N.C. Co-op Line Crews Stabilize Driver After Witnessing Head-On Crash

South River EMC line crews credit the co-op’s safety training for helping them rescue a motorist seriously injured in a head-on collision near Fayetteville, North Carolina. At far right is Seth Lambert, the victim’s brother-in-law. (Photo By: David Larson/South River EMC)

In the tight-knit communities served by electric cooperatives, there’s often a perception that “everyone knows each other.”

That was the case earlier this month in Fayetteville, North Carolina, when line crews from South River EMC helped stabilize a woman injured in a head-on collision with a pickup truck. That rescue team included the victim’s brother-in-law of nine years.

Jennifer Lambert, 29, suffered multiple fractures in her arm and leg after her SUV was hit head-on May 3 by the driver of a Ford pickup truck attempting a left-hand turn at an intersection, according to the North Carolina State Highway Patrol. 

Crews from the Dunn-based co-op were working on repairs across the street when they witnessed the crash. They shut down the job, grabbed first-aid kits and rushed to the chaotic scene, where Lambert was trapped in her car, unconscious.

“Car horns were blaring, and we thought she was dead at first,” said Tom Carter, a crew foreman. “Her arm was bleeding heavily, and a bone was exposed.”

During the flurry of activity, crew member Seth Lambert didn’t recognize his sister-in-law at first. “But once things started slowing down. I realized it was her,” he said. “It definitely felt more serious knowing the person, but I just wanted to let my brother know ASAP.”

He called 911 and then his brother, Ashton, who arrived just before emergency crews. In the meantime, the South River EMC team, which also included Derek Avery, Austin Britt and Kaleb Barnhill, made a tourniquet to stop the bleeding. Once the victim regained consciousness, they kept her still. They also cut the wire to silence the car horn.  

Jennifer Lambert was airlifted twice to hospitals in Fayetteville and then Raleigh, where she was released May 7. The truck driver had minor injuries, according to the state highway patrol.

Despite the dramatic situation, the crew was well-prepared to help. South River EMC trains all employees in first aid and CPR/AED defibrillator use. In addition, lineworkers attend weekly safety meetings and review safety measures before each job, said Cathy O’Dell, the co-op’s vice president of member services and public relations.

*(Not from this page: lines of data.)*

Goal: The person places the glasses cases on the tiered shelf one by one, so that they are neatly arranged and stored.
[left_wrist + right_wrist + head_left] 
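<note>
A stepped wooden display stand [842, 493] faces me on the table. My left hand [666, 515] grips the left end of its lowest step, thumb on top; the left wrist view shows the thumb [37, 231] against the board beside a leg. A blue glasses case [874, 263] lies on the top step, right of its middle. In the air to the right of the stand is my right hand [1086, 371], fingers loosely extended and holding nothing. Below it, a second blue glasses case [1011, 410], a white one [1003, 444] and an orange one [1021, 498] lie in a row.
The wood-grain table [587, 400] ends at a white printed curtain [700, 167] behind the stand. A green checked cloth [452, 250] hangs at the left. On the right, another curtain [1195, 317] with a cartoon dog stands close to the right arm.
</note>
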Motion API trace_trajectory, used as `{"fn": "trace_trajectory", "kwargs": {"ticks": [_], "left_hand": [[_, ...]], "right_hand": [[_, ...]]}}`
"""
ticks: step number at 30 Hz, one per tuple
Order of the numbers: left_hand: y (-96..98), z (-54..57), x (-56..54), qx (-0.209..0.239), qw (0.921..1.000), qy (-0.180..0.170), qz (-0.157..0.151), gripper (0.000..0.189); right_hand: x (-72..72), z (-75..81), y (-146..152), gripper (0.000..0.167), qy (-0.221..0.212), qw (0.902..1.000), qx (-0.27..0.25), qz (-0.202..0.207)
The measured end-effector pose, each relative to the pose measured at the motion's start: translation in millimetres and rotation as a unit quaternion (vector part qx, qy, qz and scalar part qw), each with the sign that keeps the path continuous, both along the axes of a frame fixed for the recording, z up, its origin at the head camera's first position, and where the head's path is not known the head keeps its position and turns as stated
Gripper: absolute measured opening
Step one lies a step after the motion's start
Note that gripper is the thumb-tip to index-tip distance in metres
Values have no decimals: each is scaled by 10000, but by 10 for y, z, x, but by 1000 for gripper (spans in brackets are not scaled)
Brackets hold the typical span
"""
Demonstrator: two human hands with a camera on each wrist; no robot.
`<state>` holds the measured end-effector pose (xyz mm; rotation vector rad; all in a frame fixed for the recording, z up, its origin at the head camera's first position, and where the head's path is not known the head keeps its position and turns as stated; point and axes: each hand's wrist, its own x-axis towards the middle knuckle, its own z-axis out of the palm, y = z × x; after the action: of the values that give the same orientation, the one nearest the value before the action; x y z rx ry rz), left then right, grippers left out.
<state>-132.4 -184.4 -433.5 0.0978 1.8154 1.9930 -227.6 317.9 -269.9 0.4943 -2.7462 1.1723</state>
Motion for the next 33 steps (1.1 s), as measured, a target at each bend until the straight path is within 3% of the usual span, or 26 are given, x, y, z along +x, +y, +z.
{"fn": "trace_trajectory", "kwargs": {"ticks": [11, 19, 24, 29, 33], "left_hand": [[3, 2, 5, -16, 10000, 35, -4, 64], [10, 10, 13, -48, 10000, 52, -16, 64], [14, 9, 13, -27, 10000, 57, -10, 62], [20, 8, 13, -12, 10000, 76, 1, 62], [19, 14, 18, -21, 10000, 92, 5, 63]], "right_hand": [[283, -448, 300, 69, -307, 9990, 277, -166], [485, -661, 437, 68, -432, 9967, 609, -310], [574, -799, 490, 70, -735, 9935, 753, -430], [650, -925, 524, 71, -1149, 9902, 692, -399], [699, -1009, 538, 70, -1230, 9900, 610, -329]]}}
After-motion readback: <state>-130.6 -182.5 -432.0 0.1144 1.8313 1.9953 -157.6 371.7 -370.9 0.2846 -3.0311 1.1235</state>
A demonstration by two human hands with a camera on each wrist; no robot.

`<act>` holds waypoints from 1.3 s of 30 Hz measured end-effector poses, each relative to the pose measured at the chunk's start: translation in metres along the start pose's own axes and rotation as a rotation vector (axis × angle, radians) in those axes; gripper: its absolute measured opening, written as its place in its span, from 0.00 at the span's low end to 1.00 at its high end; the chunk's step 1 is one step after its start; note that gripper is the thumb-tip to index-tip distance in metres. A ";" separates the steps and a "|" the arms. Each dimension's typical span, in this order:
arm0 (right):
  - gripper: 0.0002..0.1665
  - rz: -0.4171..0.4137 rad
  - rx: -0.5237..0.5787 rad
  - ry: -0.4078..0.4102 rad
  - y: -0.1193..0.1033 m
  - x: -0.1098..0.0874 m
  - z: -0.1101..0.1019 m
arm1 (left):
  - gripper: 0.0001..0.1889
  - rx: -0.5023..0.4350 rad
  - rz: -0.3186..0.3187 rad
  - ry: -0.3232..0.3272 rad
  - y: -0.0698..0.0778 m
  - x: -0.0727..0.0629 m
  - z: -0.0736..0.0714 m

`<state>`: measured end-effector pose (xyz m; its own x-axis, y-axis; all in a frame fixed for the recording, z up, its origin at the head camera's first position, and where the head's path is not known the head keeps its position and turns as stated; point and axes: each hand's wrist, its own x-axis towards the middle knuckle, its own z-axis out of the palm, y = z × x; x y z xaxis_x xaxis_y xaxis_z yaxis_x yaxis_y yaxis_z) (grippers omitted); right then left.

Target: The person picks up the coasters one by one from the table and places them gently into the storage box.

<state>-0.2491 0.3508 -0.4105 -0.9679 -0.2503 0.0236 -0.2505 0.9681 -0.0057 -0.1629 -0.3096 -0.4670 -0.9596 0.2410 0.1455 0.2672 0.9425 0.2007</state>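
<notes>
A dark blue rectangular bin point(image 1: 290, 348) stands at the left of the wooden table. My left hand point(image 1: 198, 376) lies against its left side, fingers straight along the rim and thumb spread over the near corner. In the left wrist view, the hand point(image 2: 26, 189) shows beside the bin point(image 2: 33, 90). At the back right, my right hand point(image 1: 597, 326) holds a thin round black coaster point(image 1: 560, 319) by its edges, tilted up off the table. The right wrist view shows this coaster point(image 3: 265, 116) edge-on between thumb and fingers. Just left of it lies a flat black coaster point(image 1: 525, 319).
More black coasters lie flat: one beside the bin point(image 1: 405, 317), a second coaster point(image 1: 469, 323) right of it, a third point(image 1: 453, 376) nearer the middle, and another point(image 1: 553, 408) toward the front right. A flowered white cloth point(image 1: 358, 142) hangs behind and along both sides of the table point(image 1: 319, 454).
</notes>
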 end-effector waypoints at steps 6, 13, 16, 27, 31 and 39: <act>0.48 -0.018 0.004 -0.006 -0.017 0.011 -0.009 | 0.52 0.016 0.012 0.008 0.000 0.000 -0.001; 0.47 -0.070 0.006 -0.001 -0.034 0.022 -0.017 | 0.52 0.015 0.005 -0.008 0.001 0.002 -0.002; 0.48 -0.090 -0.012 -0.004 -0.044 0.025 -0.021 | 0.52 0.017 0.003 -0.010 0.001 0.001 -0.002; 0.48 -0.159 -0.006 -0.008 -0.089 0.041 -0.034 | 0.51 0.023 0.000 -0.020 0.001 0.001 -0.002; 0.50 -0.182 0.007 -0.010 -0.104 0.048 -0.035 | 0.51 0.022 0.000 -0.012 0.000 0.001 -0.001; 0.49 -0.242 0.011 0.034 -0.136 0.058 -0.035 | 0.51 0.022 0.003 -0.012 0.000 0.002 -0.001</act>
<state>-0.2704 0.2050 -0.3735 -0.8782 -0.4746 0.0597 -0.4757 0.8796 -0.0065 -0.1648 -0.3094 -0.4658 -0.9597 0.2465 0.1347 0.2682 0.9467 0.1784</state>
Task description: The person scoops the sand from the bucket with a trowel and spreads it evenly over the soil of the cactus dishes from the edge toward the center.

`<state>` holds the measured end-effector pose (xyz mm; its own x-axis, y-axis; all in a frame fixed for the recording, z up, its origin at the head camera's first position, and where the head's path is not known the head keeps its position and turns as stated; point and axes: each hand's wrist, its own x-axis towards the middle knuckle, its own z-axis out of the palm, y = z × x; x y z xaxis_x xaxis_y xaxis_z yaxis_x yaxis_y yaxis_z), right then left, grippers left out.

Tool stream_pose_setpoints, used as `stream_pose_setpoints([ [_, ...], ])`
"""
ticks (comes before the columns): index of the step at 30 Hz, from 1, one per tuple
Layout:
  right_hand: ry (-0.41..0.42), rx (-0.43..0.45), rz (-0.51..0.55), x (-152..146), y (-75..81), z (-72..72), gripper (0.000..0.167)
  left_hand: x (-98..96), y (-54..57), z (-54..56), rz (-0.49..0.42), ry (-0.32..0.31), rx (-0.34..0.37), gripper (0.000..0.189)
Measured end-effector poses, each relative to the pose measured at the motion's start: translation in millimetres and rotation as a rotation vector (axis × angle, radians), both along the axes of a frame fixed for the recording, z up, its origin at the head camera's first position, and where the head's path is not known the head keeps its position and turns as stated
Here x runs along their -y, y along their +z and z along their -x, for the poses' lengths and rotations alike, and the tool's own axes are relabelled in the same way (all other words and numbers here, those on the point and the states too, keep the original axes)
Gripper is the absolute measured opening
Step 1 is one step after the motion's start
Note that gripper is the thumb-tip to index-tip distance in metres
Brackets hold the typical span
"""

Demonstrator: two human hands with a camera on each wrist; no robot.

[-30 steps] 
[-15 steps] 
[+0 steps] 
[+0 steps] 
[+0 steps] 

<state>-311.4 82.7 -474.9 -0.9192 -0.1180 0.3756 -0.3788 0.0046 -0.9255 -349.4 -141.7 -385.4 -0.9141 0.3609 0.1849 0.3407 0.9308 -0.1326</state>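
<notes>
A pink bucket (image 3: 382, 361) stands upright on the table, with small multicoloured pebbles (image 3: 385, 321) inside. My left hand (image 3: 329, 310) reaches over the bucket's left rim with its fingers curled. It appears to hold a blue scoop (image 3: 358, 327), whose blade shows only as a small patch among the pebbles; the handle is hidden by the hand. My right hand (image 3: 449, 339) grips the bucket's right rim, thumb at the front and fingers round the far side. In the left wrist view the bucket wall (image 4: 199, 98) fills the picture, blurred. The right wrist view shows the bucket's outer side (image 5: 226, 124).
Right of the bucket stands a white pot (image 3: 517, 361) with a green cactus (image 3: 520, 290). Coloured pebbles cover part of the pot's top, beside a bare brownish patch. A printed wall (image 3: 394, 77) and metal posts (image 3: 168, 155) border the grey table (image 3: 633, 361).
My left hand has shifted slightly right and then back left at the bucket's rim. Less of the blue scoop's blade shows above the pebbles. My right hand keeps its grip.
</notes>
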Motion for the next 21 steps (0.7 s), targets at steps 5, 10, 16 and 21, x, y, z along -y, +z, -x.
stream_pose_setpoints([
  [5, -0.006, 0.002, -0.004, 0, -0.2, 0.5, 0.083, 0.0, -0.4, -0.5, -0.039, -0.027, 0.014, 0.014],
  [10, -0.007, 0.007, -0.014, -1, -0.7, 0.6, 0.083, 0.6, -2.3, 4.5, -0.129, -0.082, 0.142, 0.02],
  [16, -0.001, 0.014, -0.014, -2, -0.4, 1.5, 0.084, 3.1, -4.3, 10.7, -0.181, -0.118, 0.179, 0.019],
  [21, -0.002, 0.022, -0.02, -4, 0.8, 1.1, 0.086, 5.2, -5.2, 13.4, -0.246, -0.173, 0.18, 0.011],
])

A day after the crash, the co-op posted a message on its Facebook page from Ashton Lambert, the victim’s husband. “A genuine thank you to all the guys that jumped to action instead of standing around from me and my wife. What they did will never be forgotten.”

Jennifer Lambert, who works as a 911 dispatcher, is currently recovering at home in Fayetteville and likely faces weeks of physical therapy. Just before the accident, she noticed the co-op crews working on the side of the road. Little did she know that they would be her rescuers minutes later.

“I’m grateful for that entire team, and from what I understand, they arrived quickly to see how they could help. They saw I was unconscious and bleeding,” she said. “If it wasn’t for all of them, I don’t know what would’ve happened. They all did an amazing job.”

Victoria A. Rocha is a staff writer for NRECA.